* **DESCRIPTION OF THE TASK**: From the listing below, copy out every line where the word "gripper" appears.
┄┄┄┄┄┄
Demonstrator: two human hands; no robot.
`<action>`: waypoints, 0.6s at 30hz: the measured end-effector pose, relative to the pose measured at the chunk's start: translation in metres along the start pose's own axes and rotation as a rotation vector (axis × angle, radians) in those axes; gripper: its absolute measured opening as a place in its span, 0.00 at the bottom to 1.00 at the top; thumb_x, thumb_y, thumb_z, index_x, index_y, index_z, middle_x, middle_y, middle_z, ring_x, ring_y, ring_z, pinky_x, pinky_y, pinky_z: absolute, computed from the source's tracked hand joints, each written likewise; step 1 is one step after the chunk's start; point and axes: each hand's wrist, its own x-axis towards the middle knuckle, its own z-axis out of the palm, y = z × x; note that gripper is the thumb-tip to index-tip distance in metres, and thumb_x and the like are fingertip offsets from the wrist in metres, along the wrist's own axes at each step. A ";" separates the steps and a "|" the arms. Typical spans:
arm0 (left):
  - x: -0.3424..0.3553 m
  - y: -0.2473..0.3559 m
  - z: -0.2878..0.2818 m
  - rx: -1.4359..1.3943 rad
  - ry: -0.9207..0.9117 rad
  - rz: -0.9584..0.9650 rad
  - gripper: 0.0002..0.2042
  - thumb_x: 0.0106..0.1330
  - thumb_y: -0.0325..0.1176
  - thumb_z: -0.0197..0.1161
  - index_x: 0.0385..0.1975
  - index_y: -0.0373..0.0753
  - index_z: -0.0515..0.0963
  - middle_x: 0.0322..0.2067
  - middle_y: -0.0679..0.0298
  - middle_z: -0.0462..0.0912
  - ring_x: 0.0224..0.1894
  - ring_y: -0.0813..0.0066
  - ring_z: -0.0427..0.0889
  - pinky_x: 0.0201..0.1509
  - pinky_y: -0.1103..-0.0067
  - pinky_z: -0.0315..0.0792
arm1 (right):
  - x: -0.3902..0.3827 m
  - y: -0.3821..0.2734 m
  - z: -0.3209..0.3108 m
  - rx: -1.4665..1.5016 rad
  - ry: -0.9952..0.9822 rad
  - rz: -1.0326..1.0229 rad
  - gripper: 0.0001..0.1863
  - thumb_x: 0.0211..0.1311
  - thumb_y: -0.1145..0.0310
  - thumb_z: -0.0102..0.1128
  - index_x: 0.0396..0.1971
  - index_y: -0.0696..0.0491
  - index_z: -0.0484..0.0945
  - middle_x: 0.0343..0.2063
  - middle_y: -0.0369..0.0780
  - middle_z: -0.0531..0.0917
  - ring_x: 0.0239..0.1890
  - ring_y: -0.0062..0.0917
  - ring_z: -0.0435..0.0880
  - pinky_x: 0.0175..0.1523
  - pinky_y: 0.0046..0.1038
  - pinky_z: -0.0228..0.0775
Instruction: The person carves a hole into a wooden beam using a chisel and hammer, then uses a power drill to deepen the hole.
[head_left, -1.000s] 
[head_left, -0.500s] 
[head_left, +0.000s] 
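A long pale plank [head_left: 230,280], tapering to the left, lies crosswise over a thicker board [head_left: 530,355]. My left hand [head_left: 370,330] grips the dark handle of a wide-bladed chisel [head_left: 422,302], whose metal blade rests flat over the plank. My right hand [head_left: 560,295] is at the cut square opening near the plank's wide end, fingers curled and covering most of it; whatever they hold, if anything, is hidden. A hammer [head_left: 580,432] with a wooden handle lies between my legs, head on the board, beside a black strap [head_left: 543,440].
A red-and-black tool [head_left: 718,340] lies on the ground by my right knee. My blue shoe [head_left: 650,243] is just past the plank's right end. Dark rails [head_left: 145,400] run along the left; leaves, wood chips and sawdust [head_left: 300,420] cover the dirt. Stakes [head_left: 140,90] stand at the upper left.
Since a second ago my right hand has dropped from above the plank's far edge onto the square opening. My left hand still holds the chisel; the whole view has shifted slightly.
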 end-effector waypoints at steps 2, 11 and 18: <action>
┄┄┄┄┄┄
* **RESPONSE AREA**:
`<action>`: waypoints, 0.6s at 30hz: the measured end-effector pose, relative to the pose measured at the chunk's start: translation in metres along the start pose's own axes and rotation as a rotation vector (axis × angle, radians) in those axes; gripper: its absolute measured opening as a place in its span, 0.00 at the bottom to 1.00 at the top; thumb_x, thumb_y, thumb_z, index_x, index_y, index_z, middle_x, middle_y, middle_z, ring_x, ring_y, ring_z, pinky_x, pinky_y, pinky_z: absolute, computed from the source's tracked hand joints, each written likewise; step 1 is one step after the chunk's start; point and axes: each hand's wrist, its own x-axis towards the middle knuckle, its own z-axis out of the palm, y = z × x; note that gripper is the thumb-tip to index-tip distance in metres, and thumb_x and the like are fingertip offsets from the wrist in metres, along the wrist's own axes at each step. A ";" separates the steps and a "|" the arms. Typical spans:
  - gripper: 0.0002..0.2042
  - gripper: 0.0001..0.1863

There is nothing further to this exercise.